## What you should do
Each line that contains "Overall" needs to be copied from the listing.
'''
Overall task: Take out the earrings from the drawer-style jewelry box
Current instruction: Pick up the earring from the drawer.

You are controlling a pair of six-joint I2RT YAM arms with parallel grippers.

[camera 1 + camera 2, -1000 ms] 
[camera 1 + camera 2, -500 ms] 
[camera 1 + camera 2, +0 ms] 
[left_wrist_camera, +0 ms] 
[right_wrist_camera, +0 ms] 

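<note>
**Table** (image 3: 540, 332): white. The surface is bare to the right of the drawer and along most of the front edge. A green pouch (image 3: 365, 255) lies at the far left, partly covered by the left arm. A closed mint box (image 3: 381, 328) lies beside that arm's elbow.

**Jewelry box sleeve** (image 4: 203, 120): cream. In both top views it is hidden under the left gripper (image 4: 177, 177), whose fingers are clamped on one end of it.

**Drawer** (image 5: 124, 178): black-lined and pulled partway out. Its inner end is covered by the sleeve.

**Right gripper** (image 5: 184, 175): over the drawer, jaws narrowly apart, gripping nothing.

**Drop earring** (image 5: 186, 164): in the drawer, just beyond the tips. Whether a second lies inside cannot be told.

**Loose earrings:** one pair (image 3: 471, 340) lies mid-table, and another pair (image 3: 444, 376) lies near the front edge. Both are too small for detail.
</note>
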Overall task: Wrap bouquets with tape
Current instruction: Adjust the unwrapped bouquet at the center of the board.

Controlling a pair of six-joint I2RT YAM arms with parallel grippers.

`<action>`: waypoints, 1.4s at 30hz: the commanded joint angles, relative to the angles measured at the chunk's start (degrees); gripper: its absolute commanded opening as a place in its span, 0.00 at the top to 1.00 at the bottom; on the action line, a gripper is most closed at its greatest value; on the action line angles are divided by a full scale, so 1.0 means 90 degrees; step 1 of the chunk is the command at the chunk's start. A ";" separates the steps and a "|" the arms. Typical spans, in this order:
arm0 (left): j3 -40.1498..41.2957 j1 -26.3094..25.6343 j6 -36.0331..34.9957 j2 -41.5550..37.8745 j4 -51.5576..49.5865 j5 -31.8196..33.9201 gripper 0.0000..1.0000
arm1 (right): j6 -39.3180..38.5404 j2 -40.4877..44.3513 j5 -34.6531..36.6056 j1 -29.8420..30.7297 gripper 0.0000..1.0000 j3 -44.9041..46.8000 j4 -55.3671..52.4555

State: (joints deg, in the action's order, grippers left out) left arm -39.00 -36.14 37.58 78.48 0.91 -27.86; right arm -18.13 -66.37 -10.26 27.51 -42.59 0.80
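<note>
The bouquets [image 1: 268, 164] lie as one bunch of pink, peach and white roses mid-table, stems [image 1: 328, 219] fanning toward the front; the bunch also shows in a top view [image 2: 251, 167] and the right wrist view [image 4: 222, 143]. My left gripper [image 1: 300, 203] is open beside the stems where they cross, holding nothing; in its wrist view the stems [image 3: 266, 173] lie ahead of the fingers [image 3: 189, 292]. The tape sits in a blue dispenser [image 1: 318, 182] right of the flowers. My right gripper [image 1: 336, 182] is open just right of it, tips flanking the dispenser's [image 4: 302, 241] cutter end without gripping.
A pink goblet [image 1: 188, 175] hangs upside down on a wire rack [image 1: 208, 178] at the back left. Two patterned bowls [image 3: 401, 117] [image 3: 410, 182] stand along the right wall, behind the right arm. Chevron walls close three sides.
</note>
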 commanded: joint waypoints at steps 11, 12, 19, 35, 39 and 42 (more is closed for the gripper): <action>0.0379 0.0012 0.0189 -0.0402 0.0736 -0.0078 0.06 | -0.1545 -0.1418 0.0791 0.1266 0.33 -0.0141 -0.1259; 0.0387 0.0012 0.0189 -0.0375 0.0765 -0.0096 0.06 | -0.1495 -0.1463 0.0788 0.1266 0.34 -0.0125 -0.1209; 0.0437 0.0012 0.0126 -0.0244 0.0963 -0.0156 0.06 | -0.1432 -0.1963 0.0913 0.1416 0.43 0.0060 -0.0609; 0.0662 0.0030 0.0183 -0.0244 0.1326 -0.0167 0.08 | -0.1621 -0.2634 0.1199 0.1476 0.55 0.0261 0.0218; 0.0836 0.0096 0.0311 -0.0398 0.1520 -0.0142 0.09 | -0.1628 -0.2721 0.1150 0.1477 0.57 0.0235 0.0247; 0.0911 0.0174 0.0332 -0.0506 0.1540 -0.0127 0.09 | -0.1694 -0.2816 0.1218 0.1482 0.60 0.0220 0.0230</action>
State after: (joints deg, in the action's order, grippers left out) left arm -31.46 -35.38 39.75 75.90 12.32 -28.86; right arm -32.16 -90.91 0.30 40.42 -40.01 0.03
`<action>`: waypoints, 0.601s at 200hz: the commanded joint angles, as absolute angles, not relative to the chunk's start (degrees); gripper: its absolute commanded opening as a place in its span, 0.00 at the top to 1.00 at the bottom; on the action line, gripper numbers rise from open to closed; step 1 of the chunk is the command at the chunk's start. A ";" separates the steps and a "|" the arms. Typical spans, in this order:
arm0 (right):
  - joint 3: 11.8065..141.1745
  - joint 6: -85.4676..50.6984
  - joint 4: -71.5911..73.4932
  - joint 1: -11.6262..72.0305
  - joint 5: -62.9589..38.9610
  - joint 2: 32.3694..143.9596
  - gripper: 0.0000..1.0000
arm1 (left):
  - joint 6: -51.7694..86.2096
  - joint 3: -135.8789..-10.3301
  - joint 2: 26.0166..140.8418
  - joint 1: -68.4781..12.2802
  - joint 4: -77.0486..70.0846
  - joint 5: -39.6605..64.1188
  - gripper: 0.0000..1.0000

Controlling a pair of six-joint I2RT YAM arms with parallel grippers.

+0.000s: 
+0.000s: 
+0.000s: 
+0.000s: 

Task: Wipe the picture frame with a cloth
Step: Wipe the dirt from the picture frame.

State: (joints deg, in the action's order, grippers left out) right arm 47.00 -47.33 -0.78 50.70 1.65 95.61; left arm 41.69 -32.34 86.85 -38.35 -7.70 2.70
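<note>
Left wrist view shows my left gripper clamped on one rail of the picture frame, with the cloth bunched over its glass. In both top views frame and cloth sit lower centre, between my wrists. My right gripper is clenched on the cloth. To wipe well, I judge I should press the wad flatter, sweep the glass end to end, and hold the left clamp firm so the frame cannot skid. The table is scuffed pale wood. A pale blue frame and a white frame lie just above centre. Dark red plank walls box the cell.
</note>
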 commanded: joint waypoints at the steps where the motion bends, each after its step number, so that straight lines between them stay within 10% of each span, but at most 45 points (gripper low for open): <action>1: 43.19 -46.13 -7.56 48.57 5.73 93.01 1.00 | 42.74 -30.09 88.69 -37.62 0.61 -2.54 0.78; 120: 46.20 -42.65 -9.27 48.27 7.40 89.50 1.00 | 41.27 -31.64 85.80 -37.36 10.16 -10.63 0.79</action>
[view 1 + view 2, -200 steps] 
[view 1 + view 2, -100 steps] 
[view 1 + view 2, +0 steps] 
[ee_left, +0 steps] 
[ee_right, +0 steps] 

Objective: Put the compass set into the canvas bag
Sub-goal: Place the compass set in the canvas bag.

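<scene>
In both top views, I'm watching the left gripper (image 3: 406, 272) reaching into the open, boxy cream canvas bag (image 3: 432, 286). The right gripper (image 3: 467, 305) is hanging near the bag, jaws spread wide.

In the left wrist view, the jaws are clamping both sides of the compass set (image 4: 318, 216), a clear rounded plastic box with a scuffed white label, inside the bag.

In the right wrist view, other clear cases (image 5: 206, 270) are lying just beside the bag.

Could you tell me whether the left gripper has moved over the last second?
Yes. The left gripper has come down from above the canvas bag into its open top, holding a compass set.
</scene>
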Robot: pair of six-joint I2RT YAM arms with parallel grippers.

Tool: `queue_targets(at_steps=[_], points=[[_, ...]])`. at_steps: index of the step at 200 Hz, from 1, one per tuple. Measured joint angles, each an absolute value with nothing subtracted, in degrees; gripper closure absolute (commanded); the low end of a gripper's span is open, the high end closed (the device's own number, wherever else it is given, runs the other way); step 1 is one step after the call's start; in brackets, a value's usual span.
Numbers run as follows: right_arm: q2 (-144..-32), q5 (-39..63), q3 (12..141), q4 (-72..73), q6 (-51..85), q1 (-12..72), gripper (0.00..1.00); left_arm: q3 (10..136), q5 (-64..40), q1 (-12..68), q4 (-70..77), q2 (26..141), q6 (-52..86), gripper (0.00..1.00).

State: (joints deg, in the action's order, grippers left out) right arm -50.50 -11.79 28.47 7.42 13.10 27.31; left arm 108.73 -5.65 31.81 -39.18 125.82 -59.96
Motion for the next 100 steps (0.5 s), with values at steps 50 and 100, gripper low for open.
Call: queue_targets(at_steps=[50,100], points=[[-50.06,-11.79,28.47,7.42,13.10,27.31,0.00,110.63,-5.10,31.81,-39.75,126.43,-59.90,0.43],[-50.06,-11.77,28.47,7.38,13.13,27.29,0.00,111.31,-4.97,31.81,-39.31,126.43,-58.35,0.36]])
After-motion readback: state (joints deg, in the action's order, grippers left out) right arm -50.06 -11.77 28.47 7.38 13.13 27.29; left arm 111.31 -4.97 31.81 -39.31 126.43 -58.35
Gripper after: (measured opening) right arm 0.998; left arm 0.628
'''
## Answer section
Overall task: Take out the earrings from the drawer-style jewelry box
Overall task: Wrap bouquets with tape

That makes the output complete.